Mais sans se disperser. “La Wallonie ne peut être spécialisée dans tout. Il s’agit de réussir une activation plus forte des Pôles de Compétitivité, de se concentrer là où cela fonctionne déjà bien.”
Même si, à cet égard, certains DW Champions imaginaient d’identifier un nouveau secteur ou thème qui soit réellement porteur et différenciateur pour la Wallonie. Histoire de ne pas creuser un sillon déjà largement ensemencé et exploité par d’autres. L’un de ces thèmes, entendus dans les échanges, était celui de la lutte contre le changement climatique.
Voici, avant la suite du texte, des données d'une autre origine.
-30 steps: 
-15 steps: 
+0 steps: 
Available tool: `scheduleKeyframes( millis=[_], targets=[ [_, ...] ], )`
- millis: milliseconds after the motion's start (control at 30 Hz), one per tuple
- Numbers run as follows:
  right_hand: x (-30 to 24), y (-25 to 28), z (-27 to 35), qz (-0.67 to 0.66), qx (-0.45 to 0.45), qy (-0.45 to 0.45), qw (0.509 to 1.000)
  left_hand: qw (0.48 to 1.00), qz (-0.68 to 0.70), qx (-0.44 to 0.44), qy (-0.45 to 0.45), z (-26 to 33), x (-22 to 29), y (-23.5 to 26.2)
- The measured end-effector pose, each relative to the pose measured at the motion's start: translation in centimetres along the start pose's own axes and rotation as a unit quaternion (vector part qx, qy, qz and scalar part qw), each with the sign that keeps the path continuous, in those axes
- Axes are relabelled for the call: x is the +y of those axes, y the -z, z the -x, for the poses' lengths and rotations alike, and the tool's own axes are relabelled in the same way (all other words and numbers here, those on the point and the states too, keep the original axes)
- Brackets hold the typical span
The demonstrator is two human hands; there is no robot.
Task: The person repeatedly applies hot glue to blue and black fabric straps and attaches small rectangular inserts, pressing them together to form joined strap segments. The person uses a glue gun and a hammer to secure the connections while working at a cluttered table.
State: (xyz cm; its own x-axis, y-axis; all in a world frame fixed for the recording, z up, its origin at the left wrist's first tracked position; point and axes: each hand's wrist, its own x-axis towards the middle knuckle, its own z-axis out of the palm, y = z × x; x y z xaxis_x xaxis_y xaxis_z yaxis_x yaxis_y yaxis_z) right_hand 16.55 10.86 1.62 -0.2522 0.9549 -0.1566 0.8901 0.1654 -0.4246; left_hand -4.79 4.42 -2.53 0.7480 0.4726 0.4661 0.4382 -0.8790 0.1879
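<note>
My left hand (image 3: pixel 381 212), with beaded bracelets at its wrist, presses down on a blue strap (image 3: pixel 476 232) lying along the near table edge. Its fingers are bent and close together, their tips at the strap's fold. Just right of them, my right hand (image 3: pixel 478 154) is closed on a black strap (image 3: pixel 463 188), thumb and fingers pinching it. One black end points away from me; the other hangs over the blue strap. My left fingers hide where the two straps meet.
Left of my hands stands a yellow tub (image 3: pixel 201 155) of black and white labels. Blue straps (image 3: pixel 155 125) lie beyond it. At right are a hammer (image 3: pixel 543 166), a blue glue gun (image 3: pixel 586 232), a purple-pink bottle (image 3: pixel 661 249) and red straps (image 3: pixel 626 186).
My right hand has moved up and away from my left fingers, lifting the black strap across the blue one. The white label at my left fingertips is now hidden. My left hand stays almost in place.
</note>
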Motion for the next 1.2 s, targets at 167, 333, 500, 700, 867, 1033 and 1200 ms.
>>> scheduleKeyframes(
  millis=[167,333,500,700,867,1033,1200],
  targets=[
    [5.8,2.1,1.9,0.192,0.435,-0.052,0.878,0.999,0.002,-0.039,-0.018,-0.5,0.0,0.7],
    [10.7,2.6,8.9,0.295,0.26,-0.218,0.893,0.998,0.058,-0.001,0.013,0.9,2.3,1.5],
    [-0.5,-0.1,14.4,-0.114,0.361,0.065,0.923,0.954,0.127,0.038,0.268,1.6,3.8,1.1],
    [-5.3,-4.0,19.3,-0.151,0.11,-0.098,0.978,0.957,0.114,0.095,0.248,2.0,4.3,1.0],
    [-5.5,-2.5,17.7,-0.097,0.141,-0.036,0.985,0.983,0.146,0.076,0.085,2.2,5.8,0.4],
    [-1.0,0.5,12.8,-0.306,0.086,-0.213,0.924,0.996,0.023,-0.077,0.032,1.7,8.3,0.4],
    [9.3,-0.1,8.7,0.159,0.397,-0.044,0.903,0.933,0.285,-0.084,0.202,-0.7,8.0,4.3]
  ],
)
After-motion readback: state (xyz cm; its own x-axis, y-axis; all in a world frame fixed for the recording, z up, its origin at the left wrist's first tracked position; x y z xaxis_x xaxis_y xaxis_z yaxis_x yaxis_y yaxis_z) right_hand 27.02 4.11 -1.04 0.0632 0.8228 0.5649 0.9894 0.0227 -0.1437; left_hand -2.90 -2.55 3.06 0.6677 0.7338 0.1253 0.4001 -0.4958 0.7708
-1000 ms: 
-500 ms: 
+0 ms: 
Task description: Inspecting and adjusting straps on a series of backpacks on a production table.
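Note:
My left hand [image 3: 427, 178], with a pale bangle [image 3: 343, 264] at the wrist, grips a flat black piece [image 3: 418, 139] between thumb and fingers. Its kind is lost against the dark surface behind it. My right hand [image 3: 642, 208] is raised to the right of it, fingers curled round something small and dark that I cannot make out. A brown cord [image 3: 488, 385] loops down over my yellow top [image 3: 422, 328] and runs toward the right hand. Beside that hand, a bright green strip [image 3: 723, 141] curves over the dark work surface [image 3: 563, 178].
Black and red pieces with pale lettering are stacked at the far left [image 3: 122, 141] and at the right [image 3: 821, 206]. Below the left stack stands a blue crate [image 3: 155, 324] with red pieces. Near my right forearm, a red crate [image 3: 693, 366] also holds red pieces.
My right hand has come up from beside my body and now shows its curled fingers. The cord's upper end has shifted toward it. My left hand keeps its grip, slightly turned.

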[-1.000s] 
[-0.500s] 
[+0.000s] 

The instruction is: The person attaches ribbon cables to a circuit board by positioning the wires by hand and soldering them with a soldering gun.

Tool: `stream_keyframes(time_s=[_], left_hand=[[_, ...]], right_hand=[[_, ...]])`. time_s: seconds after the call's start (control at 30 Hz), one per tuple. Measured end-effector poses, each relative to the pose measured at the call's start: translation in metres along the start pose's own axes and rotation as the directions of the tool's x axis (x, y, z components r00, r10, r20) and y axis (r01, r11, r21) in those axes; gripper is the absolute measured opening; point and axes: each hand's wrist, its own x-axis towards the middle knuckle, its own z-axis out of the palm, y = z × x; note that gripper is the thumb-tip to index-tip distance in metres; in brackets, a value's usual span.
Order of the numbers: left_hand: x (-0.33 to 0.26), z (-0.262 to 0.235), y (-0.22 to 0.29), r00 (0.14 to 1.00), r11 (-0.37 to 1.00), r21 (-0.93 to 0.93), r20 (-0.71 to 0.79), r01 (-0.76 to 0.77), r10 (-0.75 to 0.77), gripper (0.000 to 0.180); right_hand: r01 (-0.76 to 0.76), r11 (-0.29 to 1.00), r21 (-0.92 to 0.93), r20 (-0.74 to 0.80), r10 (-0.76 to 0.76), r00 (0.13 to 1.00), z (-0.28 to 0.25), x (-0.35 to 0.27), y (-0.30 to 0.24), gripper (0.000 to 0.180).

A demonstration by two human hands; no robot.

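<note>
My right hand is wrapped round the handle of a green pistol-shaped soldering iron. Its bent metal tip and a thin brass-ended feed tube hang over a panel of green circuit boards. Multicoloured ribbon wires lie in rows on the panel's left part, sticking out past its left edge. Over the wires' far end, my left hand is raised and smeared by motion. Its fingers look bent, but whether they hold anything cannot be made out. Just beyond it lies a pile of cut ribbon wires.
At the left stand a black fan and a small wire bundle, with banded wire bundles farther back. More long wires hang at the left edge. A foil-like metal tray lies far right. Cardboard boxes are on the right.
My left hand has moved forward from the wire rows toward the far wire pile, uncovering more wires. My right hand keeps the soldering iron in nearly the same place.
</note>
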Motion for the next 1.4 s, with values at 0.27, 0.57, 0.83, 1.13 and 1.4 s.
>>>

Vaste chantier où les technologies numériques peuvent certainement jouer un rôle et qui va au-delà du “green tech” comme on l’entend traditionnellement.
Quelques idées et propositions
Epinglons quelques-unes des idées qui ont été formulées par les DW Champions, pour préciser certains axes ou actions, ou faire naître de nouvelles initiatives:
– organiser, plusieurs fois au cours de l’année, des réunions du gouvernement dédiées au numérique, histoire, notamment, de souligner l’importance du numérique et de faire mieux appliquer l’idée de transversalité trans-domaine, trans-secteur
– identifier clairement des “champions” – mais cette fois, il s’agit de sociétés – pouvant se développer à l’international et entraîner, voire engendrer, un réel écosystème vivace
– prêcher davantage par l’exemple en créant des “lieux de démonstrations opérationnels”, illustrant les potentiels de la transformation numérique
– essaimer et diffuser les compétences numériques de manière plus intense en multipliant ou exploitant mieux les “tiers-lieux” – qu’il s’agisse des EPN (espaces publics numériques) ou des espaces de co-working (pour ces derniers, il s’agirait donc d’augmenter les capacités d’accueil et d’étoffer les programmes d’activités)
– même principe d’élargissement pour les écoles, avec refondation de ces lieux d’apprentissage pour mettre davantage l’accent sur la compréhension et la maîtrise des usages numériques, en mode co-learning, co-apprentissage
– une appli (ou une plate-forme) qui servirait de point d’accès unique, pour tout citoyen, en tout point du territoire, aux services publics (régionaux dans un premier temps mais éventuellement locaux, via geofencing); une sorte de solution Wallonie en Poche mais orientée accès aux services publics en tous genres
– clarifier la teneur et les possibilités de mécanismes d’investissement en faveur d’un territoire connecté (la “Giga Region”) afin de favoriser un déploiement plus efficace du très haut débit – pour “savoir, pour chaque scénario d’équipement, quelles sont les besoins, les formules possibles (appels à projet, droit de tirage…), les investisseurs sollicitables, les conditions de leur intervention…”
La suite des opérations
Analyse et synthèse des avis et propositions
Envoi du rapport au gouvernement
Choix des axes prioritaires
Définition des mesures opérationnelles à mettre en oeuvre
Simplification éventuelle de la manière dont le plan Digital Wallonia est structuré (en thèmes, axes de développement et mesure). “Il serait peut-être indiqué d’en venir à une construction plus simple”, dit-on à l’AdN.
A la manoeuvre: l’AdN et le Conseil du Numérique. Avec implication, cette fois encore (au minimum pour les informer), des DW Champions
Début décembre, dévoilement du plan Digital Wallonia “2.0” (la deuxième édition de la conférence Shake Wallonia est planifiée pour le 6 décembre).